§ TASK REQUIREMENTS
Below are records; copy every line in them that holds the word "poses".

Records from a data source:
######

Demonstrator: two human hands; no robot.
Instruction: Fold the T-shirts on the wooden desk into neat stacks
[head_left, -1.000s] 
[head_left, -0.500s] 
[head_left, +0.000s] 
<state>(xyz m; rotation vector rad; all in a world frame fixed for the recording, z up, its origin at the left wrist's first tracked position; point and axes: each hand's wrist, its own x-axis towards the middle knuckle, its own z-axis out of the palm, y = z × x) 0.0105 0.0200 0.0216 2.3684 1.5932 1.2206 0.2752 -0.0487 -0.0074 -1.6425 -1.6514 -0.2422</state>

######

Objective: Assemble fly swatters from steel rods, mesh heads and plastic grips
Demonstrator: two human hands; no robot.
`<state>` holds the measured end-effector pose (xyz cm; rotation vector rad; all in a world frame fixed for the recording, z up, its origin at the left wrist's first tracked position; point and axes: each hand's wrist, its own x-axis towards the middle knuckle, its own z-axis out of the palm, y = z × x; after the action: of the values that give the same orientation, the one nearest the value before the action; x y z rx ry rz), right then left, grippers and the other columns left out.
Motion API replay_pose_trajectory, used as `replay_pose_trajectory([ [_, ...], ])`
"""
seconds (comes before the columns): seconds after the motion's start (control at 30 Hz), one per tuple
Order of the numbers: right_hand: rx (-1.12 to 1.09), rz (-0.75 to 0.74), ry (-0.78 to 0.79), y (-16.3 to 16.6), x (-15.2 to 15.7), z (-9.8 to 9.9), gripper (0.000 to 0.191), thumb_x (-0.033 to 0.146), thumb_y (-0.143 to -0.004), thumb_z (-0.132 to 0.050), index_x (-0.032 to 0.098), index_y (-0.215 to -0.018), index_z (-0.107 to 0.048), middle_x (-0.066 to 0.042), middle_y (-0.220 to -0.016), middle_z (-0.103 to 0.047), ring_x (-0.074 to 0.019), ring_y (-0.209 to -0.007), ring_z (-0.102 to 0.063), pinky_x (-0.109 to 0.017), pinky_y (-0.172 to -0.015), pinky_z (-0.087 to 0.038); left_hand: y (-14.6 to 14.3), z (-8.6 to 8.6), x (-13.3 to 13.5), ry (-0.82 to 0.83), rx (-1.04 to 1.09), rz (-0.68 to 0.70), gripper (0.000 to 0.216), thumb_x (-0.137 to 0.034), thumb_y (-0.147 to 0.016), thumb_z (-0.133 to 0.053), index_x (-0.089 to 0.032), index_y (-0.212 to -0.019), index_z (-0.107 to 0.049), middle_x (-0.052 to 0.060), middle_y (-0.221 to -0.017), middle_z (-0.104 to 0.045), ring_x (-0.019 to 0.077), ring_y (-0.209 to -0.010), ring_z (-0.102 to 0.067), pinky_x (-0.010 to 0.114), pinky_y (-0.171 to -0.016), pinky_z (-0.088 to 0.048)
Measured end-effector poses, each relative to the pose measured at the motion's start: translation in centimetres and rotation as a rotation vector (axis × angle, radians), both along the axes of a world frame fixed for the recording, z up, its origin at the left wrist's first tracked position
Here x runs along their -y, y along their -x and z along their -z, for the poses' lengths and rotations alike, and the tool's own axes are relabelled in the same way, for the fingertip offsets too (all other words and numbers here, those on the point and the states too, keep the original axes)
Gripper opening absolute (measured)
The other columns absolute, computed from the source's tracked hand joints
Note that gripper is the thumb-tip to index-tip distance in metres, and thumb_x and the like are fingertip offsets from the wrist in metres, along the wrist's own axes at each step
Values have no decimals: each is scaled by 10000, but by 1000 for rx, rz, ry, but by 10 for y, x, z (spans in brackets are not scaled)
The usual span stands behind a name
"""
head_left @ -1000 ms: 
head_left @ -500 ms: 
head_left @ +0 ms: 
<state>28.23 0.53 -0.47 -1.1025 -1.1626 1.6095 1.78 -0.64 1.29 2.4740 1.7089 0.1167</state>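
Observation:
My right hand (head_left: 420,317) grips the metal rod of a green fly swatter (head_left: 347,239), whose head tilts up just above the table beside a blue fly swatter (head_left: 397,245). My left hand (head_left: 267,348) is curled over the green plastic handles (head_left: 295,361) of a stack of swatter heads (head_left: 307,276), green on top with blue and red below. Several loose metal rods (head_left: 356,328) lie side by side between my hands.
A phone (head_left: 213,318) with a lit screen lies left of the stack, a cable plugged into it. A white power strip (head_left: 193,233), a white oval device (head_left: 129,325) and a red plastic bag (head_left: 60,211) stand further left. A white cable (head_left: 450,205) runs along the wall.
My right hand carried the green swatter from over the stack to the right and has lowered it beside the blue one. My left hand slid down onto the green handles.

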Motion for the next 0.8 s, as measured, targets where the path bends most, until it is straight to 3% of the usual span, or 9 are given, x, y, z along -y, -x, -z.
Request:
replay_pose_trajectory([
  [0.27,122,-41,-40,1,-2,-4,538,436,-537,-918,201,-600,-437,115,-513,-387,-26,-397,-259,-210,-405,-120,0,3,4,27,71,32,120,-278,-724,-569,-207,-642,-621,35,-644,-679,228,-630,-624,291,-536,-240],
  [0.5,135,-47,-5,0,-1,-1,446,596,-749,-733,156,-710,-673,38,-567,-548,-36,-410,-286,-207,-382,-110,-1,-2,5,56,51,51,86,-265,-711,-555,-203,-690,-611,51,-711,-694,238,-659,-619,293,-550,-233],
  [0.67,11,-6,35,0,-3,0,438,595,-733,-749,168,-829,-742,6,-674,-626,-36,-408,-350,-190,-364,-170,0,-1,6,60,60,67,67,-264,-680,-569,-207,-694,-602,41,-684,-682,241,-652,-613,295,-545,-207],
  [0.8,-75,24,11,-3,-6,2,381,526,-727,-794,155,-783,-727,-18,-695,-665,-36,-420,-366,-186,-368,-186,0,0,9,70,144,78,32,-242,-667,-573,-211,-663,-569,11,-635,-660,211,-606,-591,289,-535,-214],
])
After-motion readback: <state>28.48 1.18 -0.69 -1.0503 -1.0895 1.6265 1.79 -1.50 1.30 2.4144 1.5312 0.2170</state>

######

§ RESPONSE TO THE EXERCISE
Measured end-effector poses, each relative to the pose measured at the motion's start: translation in centimetres and rotation as a rotation vector (axis × angle, radians), both along the axes of a world frame fixed for the recording, z up, its origin at the left wrist's first tracked position
Here x runs along their -y, y along their -x and z along their -z, for the poses' lengths and rotations alike, and the tool's own axes are relabelled in the same way, for the fingertip offsets too (all other words and numbers here, those on the point and the states too, keep the original axes)

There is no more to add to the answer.